WORK TO COMPLETE: Once the data has been read, restate all of it exactly.
Start of SUPPLIED DATA
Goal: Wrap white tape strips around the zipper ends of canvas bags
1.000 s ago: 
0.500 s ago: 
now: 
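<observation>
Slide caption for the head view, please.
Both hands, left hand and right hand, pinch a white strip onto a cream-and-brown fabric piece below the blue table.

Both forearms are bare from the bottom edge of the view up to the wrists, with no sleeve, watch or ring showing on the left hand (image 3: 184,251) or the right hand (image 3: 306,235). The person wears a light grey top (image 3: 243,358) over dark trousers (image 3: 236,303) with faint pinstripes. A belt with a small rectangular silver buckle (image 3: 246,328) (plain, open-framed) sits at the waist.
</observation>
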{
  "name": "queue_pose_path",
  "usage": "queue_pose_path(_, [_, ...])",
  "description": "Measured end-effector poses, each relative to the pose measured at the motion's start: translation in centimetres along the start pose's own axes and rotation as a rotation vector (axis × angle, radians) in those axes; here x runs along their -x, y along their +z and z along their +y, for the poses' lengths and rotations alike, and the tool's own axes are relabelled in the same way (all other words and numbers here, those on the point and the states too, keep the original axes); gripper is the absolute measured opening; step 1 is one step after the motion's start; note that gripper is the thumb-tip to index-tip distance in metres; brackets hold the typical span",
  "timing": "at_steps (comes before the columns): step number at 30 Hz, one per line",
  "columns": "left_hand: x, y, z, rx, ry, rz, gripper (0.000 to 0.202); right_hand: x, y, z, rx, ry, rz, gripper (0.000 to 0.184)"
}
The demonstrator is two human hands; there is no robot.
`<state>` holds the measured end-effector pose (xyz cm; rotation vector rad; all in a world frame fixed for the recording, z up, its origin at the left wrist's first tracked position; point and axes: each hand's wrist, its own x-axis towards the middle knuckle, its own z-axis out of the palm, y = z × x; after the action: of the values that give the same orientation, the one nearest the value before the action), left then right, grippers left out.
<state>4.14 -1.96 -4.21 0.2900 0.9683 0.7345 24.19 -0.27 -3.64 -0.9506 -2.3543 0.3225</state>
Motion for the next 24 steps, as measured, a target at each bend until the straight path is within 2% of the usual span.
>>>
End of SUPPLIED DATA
ANSWER FOR THE TASK:
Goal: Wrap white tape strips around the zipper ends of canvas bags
1.000 s ago: 
0.500 s ago: 
now: 
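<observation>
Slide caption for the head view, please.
Both hands, left hand and right hand, pinch a white strip onto a cream-and-brown fabric piece below the blue table.

Both forearms are bare from the bottom edge of the view up to the wrists, with no sleeve, watch or ring showing on the left hand (image 3: 184,251) or the right hand (image 3: 306,235). The person wears a light grey top (image 3: 243,358) over dark trousers (image 3: 236,303) with faint pinstripes. A belt with a small rectangular silver buckle (image 3: 246,328) (plain, open-framed) sits at the waist.
</observation>
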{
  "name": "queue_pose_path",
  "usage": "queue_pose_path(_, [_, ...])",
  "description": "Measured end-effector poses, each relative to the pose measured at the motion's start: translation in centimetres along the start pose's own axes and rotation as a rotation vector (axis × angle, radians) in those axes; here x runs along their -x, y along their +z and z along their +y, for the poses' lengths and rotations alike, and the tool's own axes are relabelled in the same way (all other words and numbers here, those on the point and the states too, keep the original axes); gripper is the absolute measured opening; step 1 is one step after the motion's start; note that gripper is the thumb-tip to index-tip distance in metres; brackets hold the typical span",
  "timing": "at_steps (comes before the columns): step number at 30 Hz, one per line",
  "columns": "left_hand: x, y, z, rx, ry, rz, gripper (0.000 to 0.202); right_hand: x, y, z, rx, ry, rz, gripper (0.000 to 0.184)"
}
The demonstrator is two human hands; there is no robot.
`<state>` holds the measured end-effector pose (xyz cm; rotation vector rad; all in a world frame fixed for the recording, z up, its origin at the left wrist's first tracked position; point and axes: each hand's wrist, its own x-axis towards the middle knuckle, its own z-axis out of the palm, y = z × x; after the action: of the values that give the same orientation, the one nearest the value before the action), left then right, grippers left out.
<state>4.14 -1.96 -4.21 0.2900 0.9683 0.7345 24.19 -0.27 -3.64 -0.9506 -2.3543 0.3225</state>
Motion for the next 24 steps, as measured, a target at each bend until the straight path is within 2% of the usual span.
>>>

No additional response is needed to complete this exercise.